Go through the listing below and output exactly the line with "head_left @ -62", the line with "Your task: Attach", and each line between; omit the rest.

● ● ● ●

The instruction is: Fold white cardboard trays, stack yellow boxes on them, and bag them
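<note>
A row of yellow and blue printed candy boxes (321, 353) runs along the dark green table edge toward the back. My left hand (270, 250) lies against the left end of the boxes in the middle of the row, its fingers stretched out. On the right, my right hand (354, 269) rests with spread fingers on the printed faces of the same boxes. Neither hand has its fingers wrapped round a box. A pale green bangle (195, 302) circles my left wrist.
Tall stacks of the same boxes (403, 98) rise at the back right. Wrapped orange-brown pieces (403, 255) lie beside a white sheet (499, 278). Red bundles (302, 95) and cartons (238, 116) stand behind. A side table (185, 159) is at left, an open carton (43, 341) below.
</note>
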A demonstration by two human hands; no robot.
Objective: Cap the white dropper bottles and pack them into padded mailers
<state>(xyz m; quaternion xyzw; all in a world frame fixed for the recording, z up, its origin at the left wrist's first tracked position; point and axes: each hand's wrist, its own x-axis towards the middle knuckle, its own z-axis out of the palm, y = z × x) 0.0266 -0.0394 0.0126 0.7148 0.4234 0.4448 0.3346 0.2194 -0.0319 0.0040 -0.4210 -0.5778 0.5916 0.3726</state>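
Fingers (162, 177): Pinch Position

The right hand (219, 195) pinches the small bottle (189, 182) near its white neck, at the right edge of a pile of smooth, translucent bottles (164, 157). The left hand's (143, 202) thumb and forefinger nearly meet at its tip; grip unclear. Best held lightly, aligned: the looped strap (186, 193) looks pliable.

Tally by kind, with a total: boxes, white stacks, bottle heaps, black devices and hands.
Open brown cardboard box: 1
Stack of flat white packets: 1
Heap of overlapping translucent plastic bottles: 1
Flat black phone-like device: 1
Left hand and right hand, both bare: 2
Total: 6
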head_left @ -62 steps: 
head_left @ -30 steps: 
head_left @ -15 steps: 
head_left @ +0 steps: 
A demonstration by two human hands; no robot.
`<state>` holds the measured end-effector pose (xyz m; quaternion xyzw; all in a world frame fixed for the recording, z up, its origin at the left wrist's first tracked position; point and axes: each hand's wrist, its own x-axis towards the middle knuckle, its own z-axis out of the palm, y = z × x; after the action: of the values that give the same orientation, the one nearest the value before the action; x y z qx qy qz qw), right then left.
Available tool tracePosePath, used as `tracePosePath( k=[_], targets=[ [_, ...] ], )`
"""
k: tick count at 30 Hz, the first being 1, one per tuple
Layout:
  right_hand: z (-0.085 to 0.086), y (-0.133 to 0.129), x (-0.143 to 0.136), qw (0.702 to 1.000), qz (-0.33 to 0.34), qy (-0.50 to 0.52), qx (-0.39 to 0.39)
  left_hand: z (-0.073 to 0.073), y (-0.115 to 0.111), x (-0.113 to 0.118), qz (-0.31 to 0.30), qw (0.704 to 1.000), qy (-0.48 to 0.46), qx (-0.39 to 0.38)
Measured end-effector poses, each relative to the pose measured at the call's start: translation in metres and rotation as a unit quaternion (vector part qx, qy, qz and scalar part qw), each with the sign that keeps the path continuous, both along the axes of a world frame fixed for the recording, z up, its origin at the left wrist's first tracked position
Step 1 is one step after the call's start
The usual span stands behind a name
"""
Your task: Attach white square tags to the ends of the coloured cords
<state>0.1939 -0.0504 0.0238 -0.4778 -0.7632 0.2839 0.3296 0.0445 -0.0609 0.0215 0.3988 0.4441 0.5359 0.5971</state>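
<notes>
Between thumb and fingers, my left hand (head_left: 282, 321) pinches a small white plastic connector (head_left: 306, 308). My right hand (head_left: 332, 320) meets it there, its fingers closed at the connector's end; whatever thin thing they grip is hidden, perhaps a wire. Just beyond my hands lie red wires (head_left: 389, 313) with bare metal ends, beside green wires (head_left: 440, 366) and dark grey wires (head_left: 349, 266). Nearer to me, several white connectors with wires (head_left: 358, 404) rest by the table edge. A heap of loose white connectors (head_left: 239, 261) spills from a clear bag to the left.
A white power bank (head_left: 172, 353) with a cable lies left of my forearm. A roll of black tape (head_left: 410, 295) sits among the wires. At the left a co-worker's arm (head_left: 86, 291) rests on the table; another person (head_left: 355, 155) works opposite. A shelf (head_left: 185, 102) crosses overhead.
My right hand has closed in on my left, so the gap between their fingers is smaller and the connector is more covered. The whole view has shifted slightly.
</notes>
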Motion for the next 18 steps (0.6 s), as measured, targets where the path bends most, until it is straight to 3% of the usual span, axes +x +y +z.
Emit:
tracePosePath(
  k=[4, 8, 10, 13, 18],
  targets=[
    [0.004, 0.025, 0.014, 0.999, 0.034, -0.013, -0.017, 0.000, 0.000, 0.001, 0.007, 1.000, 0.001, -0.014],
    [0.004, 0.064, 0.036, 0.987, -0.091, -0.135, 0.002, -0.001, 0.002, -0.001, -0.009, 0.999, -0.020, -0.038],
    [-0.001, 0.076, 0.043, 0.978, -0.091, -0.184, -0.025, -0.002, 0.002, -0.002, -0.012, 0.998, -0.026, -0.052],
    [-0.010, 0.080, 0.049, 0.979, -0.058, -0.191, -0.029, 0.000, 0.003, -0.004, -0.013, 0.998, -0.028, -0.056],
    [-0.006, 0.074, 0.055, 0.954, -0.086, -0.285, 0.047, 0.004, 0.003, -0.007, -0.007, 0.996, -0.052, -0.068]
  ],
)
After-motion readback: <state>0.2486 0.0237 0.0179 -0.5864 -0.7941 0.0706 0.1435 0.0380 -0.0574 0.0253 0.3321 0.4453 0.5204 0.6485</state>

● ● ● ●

**SOLUTION FOR THIS TASK**
head_left @ -62 steps: 
head_left @ -30 steps: 
head_left @ -15 steps: 
head_left @ +0 steps: 
A demonstration by two human hands; no robot.
`<state>` holds the measured end-effector pose (xyz m; quaternion xyzw; all in a world frame fixed for the recording, z up, its origin at the left wrist's first tracked position; point and axes: each hand's wrist, its own x-axis towards the middle knuckle, its own z-axis out of the palm, y = z × x; after the action: of the values that give the same orientation, the one nearest the value before the action; x y z qx qy qz qw), right then left.
Available tool tracePosePath, used as `tracePosePath( k=[_], targets=[ [_, ...] ], )`
"""
k: tick count at 30 Hz, the first being 1, one per tuple
Layout:
  right_hand: z (-0.085 to 0.086), y (-0.133 to 0.129), x (-0.143 to 0.136), qw (0.702 to 1.000), qz (-0.33 to 0.34), qy (-0.50 to 0.52), qx (-0.39 to 0.39)
  left_hand: z (-0.073 to 0.073), y (-0.115 to 0.111), x (-0.113 to 0.118), qz (-0.31 to 0.30), qw (0.704 to 1.000), qy (-0.48 to 0.46), qx (-0.39 to 0.38)
Measured end-effector poses, each relative to the pose measured at the call's start: translation in metres and rotation as a unit quaternion (vector part qx, qy, qz and scalar part qw), each with the sign that keeps the path continuous, both along the axes of a world frame fixed for the recording, z up, its origin at the left wrist's first tracked position
Step 1 is one step after the call's start
The usual span stands behind a name
"""
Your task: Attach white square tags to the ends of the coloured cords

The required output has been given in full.